Após o primeiro ano do projeto, já foi possível identificar o potencial de economia de 30% de água utilizada na irrigação e aumento de produtividade em 10%.
O Projeto Aquapolo, é uma parceria da SABESP com a Odebrecht Ambiental (atual BRK Ambiental). É o maior empreendimento para a produção de água de reúso industrial na América do Sul e quinto maior do planeta. Está apto a produzir 1.000 litros/segundo de água de reúso. A cada litro de água produzida em suas instalações, outro litro de água potável é economizado e disponibilizado para o consumo humano.

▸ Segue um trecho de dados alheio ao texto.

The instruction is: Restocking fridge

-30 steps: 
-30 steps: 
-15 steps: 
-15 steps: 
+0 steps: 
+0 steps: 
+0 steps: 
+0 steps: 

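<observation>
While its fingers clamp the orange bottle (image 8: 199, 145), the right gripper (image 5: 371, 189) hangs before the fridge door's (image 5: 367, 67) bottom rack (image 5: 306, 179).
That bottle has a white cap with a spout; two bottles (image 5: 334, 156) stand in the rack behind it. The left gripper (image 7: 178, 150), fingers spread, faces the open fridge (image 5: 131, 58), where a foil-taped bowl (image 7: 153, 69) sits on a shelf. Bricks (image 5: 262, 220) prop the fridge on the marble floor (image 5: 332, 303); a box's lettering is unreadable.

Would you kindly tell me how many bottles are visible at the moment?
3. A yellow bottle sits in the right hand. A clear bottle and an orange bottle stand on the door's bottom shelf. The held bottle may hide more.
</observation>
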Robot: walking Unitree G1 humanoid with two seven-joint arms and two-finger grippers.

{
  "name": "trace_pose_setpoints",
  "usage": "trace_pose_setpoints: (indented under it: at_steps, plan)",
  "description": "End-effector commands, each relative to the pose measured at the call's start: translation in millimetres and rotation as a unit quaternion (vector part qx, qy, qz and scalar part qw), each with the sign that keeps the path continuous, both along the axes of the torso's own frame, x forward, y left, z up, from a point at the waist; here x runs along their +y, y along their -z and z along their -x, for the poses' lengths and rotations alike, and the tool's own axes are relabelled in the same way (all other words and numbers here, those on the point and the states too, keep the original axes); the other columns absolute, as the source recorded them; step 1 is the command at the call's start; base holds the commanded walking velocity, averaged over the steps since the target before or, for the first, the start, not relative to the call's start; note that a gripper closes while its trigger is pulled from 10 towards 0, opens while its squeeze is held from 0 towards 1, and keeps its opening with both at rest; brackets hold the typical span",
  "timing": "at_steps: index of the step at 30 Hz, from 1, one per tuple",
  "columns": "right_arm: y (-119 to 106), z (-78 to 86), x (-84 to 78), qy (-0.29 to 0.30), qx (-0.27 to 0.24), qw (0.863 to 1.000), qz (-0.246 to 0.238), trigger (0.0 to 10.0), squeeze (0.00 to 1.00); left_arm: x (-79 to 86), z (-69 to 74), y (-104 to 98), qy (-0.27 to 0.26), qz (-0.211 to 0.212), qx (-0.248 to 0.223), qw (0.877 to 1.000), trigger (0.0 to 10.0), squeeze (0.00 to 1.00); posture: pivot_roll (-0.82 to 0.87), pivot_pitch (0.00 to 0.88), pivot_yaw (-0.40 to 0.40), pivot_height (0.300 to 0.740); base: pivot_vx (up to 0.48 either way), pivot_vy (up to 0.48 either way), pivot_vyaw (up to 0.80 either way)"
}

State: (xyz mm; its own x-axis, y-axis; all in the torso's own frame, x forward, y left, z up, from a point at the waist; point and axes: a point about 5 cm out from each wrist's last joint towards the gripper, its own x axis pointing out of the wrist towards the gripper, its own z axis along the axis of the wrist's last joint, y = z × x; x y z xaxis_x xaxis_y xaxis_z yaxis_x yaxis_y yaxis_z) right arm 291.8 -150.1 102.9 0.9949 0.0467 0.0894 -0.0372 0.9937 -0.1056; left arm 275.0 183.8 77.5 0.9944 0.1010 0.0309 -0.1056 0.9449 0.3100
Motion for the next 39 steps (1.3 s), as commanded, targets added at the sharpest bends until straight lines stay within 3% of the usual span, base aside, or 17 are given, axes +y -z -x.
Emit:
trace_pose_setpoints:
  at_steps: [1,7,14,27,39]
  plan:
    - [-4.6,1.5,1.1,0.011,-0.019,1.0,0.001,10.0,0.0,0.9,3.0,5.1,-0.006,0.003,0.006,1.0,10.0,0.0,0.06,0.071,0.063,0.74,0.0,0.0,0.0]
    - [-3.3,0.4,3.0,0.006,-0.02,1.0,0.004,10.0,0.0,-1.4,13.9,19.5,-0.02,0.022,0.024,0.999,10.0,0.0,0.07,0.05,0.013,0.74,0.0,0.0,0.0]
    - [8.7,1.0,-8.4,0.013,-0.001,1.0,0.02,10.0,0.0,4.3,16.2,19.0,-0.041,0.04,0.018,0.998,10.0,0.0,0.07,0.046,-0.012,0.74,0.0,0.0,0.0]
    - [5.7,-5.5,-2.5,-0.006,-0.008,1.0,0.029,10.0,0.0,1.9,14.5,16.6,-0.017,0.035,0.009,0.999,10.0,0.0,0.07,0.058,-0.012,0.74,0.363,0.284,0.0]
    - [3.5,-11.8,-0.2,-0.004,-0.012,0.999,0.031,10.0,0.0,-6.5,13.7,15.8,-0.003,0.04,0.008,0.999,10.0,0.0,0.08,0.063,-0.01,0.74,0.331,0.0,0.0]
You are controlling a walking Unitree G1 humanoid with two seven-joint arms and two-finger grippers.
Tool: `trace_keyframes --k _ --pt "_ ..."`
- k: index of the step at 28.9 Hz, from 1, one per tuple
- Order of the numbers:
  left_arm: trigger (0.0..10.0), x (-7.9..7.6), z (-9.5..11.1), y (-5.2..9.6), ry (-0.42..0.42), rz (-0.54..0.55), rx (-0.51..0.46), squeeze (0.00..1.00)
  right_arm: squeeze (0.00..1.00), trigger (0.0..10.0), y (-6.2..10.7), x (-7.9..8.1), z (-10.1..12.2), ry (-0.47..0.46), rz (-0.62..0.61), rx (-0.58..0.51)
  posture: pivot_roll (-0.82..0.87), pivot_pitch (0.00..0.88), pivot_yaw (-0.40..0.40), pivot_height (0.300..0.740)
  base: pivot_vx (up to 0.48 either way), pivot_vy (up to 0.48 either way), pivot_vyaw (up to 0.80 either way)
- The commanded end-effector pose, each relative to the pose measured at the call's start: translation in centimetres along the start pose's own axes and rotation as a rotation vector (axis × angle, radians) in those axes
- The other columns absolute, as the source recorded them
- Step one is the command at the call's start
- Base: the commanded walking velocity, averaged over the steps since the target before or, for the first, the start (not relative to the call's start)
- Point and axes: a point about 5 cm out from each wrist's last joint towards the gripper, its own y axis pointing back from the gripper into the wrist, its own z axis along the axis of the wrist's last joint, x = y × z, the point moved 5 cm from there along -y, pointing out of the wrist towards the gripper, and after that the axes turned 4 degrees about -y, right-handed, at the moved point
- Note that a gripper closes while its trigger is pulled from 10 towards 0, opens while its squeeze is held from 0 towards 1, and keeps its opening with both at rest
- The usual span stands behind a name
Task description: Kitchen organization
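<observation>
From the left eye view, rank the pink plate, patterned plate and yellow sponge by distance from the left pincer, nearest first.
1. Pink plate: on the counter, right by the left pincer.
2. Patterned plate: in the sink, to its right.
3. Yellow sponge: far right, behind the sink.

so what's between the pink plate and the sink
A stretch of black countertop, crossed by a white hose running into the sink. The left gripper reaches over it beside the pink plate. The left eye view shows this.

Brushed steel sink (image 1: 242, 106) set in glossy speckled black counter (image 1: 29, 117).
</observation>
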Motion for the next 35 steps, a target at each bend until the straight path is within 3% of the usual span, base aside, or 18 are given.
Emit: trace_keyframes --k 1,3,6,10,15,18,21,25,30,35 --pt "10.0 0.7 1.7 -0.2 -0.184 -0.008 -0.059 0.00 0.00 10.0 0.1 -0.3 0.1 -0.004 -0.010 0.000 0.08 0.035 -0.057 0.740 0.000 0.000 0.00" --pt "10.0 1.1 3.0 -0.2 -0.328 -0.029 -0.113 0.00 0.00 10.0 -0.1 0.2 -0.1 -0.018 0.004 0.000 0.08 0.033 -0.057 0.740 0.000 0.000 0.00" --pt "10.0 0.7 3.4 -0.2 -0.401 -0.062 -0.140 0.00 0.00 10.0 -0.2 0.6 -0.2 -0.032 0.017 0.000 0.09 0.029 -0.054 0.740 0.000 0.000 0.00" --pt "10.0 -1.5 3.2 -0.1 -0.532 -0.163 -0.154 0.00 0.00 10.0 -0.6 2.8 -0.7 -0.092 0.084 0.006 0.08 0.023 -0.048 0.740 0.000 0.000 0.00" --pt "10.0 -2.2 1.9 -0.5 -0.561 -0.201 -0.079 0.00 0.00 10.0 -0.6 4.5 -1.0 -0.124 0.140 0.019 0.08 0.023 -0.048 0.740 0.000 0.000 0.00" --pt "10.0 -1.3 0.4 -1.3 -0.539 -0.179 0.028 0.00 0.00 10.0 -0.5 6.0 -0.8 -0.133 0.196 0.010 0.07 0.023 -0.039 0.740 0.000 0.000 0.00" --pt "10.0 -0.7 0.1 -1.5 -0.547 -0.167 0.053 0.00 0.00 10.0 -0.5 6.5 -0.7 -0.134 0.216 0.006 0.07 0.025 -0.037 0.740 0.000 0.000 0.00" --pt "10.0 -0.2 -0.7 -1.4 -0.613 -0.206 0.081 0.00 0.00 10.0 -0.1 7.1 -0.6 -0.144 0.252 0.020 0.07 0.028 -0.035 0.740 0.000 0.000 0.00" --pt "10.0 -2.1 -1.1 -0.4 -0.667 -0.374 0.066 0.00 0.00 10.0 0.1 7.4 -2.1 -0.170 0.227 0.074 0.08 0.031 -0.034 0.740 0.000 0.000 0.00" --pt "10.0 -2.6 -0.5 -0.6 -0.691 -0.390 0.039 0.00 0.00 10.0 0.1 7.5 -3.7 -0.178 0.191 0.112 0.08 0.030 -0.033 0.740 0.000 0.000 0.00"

A Braskem assumiu que consumiria 65% de toda água produzida no Aquapolo garantindo que o projeto se mantivesse.
Num primeiro momento, a empresa não tinha a clareza de que ele era, além de um projeto de melhoria de eficiência hídrica, também um ótimo projeto que ofertaria água de boa qualidade. Para exemplificar, uma planta que utilizava água em sua torre de resfriamento, operava com a mesma água durante 4 ciclos. Com a água proveniente do Aquapolo passou a operar com 8 ciclos. A qualidade da água permitiu que fossem realizados mais ciclos internos e assim melhorar a eficiência dentro da própria planta. A utilização de água de reúso proveniente do Aquapolo permitiu que, durante a crise hídrica de 2014 na Região Sudeste, a empresa operasse normalmente e até alcançasse recordes de produção (de 2014 para 2015), enquanto outras empresas atuando na mesma região tiveram que diminuir sua carga de operação.